◆ **WHAT IS EXPECTED**
Everything from the line containing "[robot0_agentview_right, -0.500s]" to the last line of the data below should be copied word for word, and nothing else.

◆ **DATA TO PROCESS**

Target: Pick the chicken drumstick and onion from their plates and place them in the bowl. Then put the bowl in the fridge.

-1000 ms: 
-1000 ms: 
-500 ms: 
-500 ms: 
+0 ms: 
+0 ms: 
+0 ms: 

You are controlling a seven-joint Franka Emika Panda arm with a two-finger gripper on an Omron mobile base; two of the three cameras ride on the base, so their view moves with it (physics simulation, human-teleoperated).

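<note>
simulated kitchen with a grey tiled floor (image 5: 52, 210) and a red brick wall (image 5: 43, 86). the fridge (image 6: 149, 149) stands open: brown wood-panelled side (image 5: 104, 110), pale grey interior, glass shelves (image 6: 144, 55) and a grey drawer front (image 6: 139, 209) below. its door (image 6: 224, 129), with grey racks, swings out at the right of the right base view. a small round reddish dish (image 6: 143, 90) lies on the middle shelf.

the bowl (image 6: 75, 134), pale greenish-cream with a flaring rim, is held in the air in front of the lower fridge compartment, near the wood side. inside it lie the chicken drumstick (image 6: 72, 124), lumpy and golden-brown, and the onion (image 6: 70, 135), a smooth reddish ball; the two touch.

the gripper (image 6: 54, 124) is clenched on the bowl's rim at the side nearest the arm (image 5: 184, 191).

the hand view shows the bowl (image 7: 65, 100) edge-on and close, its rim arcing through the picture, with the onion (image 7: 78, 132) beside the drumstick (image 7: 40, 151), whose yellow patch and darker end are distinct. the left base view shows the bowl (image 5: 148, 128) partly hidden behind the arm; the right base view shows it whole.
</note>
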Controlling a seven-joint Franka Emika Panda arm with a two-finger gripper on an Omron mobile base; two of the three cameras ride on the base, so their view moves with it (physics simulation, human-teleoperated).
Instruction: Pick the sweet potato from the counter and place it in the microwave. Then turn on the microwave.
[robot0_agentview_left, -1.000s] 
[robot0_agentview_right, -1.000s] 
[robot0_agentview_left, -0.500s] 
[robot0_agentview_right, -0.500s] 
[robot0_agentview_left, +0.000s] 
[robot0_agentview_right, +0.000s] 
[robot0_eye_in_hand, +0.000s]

◆ **EXERCISE RESPONSE**
[robot0_agentview_right, -0.500s] 
[robot0_agentview_left, +0.000s] 
[robot0_agentview_right, +0.000s] 
[robot0_eye_in_hand, +0.000s]

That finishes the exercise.